(Items listed in a dataset)
◆ ◆ ◆ ◆ ◆

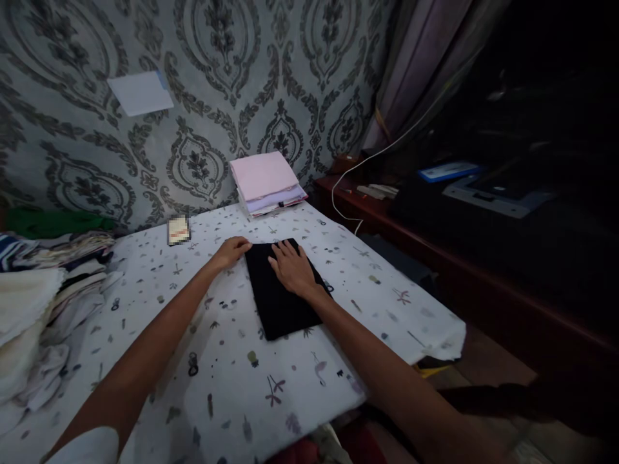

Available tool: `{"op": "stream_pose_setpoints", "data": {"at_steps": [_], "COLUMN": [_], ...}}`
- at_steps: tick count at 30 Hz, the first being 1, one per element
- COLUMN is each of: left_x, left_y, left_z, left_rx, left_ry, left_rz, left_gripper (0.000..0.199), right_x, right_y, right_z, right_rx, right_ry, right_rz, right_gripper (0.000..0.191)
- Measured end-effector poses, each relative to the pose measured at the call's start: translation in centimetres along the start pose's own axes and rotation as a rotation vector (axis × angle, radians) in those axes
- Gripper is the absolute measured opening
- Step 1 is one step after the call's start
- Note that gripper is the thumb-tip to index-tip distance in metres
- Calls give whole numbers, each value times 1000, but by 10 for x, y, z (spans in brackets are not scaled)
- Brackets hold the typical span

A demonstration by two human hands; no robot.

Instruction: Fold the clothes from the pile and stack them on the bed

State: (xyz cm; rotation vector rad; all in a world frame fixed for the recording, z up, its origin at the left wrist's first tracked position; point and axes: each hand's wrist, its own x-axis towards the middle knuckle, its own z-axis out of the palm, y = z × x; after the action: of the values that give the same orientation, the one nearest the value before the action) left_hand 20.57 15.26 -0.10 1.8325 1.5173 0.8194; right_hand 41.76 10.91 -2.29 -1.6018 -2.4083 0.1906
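Note:
A folded black cloth, flat and roughly rectangular, lies on the white printed bed sheet. At its far left corner, my left hand has its fingers closed together, with the fingertips on the cloth's edge. My right hand rests flat on the upper right part of the cloth, fingers spread. Behind the cloth stands a neat stack of folded cloths, pink on top with lilac and white beneath.
Heaped clothes lie along the left side. A small pale packet, blurred out, is near the patterned wall. To the right stands a dark wooden desk, and a white cable hangs down to it.

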Motion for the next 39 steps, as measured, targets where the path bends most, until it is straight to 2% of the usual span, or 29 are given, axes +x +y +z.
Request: {"op": "stream_pose_setpoints", "data": {"at_steps": [4,7,11,13,17,20,22,23,24,27,29,31,33,39], "left_x": [9,12,15,14,2,-23,-53,-71,-91,-150,-178,-191,-192,-180], "left_y": [-1,-2,-13,-19,-21,-10,4,13,24,52,64,71,75,96], "left_z": [7,7,4,5,8,9,12,15,20,44,63,77,86,92], "left_rx": [-97,-135,-104,-16,235,435,512,519,519,527,600,666,686,724], "left_ry": [-128,-172,-223,-203,-86,82,224,258,260,64,-19,-23,2,7], "left_rz": [49,94,112,128,173,155,164,187,226,351,353,281,184,-33], "left_gripper": [30,34,35,33,23,22,25,23,21,20,26,22,15,19], "right_x": [0,1,2,2,1,2,3,3,4,5,5,5,5,3], "right_y": [0,2,5,6,3,2,2,2,2,4,4,5,5,3], "right_z": [-2,0,3,4,4,4,6,6,7,9,10,11,11,9], "right_rx": [4,23,26,17,10,22,34,40,45,57,62,64,64,49], "right_ry": [-3,-10,-13,-19,-30,-33,-51,-59,-62,-50,-38,-29,-27,-20], "right_rz": [-14,-21,-40,-45,-41,-36,-32,-32,-33,-41,-49,-54,-53,-61], "right_gripper": [57,59,58,58,57,58,59,59,59,59,59,59,59,57]}}
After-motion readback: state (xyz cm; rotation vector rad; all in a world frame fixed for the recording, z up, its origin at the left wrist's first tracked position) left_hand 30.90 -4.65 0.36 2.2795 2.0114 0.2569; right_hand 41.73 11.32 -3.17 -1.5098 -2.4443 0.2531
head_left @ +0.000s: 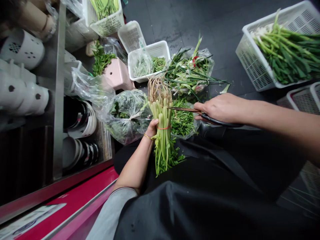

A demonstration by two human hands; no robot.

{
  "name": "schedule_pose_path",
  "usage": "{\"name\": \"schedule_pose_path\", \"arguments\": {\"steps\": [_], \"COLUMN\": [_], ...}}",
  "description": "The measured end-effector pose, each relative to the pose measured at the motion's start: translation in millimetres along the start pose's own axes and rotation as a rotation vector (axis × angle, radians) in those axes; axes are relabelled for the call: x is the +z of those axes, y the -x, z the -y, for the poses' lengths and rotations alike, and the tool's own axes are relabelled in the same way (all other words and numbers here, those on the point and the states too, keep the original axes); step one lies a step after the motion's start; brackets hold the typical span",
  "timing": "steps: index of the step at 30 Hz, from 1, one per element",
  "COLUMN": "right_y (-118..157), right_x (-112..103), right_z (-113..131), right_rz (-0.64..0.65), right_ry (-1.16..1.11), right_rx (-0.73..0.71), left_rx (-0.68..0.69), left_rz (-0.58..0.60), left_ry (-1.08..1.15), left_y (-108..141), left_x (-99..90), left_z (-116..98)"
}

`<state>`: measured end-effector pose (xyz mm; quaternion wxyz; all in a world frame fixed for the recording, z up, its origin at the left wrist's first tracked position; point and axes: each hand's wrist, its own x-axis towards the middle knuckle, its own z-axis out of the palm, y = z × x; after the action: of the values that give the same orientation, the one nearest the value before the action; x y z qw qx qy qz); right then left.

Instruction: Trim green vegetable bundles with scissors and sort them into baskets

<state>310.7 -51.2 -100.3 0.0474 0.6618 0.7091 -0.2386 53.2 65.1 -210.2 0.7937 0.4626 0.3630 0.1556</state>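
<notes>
My left hand [152,128] is wrapped round a bunch of celery [163,116] with long thin stalks. Its brown roots [158,88] point away from me, and its leaves hang toward my lap. A red band [164,128] ties the stalks at about the height of my thumb. In my right hand [222,108] is a pair of scissors [185,109] with dark handles. The blades reach left to the stalks just below the roots; whether they are apart is hard to make out. Behind the bunch lies a bag of cut greens [183,120].
Left of the bunch sits a knotted clear bag of leafy greens [130,116]. Beyond are a pink stool [117,73], a white basket [163,46] and a trimmings pile [192,70]. A basket of green stalks [253,66] stands right; metal shelving [58,100] lines the left.
</notes>
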Motion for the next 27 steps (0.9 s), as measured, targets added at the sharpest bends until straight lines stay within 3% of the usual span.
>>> {"name": "schedule_pose_path", "arguments": {"steps": [4,5,9,11,14,17,23,27], "right_y": [13,17,14,-1,-30,-48,-51,-46], "right_x": [-4,-4,-1,1,0,-2,-5,-3], "right_z": [-4,0,32,50,66,67,56,58], "right_rz": [0.031,-0.026,-0.471,-0.575,-0.591,-0.558,-0.475,-0.519], "right_ry": [-0.269,-0.351,-0.634,-0.690,-0.632,-0.520,-0.487,-0.452], "right_rx": [-0.137,-0.144,-0.001,0.056,0.101,0.112,0.041,0.075], "left_rx": [-0.036,-0.055,-0.057,0.003,0.127,0.209,0.125,0.176], "left_rz": [0.062,0.080,0.101,0.076,0.034,0.019,0.084,0.112], "left_ry": [0.048,0.059,0.081,0.075,0.057,0.000,0.031,-0.004], "left_y": [4,5,4,2,-2,-4,0,4], "left_x": [1.2,2.0,7.3,10.4,13.3,13.7,13.2,15.7], "left_z": [-2,-3,-2,0,6,12,10,7]}}
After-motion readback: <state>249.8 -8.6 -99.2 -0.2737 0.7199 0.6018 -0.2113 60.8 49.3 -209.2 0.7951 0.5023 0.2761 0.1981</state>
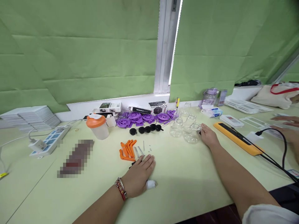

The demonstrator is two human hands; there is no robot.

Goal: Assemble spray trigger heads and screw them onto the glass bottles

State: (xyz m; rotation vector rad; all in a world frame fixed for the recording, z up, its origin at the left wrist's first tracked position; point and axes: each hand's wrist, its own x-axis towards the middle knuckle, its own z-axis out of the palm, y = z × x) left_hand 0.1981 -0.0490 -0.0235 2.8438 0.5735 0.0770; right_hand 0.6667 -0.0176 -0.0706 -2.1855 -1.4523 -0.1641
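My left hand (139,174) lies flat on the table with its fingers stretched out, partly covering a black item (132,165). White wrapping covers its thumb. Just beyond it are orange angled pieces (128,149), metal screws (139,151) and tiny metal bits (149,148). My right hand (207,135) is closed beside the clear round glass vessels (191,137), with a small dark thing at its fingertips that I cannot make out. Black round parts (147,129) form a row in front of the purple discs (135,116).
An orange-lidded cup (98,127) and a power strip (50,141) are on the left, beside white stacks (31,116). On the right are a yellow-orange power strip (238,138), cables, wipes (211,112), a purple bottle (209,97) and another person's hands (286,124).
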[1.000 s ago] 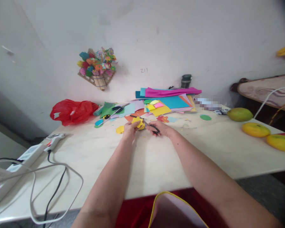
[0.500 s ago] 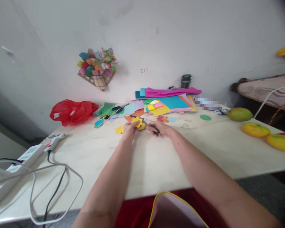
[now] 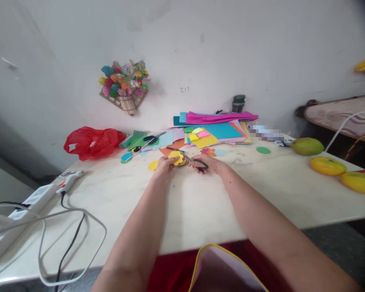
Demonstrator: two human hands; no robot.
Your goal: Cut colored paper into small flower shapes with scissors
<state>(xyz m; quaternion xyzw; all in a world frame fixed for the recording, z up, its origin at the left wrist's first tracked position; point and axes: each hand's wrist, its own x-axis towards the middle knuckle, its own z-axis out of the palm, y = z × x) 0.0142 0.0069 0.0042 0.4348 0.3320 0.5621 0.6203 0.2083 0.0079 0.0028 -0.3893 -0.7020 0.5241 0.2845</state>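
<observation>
Between the thumb and fingers of my left hand [image 3: 166, 165] is a yellow paper flower [image 3: 175, 157] with a scalloped edge. My right hand [image 3: 207, 163] grips a pair of scissors [image 3: 203, 164] by the black handles. Its blades point left and lie along the flower's upper right side; whether they touch the paper I cannot tell. Just left of my left hand lies a yellow paper piece [image 3: 153, 165]. Beyond my right hand is a red-orange paper flower [image 3: 211, 152] on the table.
Coloured paper sheets [image 3: 225, 132] are stacked at the back, a dark cup [image 3: 238, 103] behind them. A red plastic bag [image 3: 91, 142] lies at left, near a white power strip [image 3: 39, 195] with loose cables. Mangoes [image 3: 327, 166] sit at right. A green paper circle [image 3: 263, 150] lies nearer the middle.
The yellow flower has turned slightly in my left hand. My right hand and the scissors have shifted a little to the right.
</observation>
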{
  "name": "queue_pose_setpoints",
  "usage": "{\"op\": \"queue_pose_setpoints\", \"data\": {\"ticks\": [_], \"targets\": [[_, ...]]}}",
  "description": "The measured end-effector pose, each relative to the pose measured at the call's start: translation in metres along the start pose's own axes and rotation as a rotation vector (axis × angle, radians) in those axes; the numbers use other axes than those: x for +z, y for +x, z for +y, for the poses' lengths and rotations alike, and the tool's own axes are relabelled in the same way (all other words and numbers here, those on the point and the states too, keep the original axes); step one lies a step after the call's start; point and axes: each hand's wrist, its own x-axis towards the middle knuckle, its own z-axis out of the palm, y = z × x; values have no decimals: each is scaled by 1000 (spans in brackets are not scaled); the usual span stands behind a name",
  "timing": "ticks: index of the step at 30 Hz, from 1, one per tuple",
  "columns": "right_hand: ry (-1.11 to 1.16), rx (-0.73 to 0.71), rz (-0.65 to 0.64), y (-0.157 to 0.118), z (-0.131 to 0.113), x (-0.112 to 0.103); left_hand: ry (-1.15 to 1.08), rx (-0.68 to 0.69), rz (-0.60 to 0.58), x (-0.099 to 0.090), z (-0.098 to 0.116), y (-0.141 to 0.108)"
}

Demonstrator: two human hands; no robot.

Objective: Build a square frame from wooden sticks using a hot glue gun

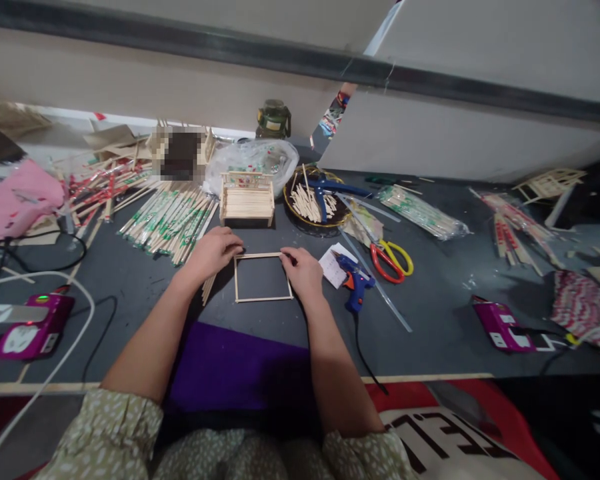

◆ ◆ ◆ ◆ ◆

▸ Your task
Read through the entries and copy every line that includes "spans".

▸ Solution
- Calls give whole numbers, each value times 1000, but by 10 for x, y, z (spans in brackets are not scaled)
  "description": "The measured end-effector pose, each relative to the pose measured at the call's start: translation in metres along the start pose's own axes and rotation as a rotation vector (axis × angle, radians) in those axes; the numbers use other axes than those: x for +z, y for +x, z for +y, for the poses' lengths and rotations alike, and the tool's own axes are relabelled in the same way (all other words and numbers here, those on the point and the states too, keep the original axes); step one lies a step after the call's start; point and axes: each hand's wrist, its own x-axis towards the middle knuckle, its own z-axis out of the palm, y = z × x; values have no decimals: each is scaled by 1000 (spans in brackets are not scaled); the usual span stands behind a name",

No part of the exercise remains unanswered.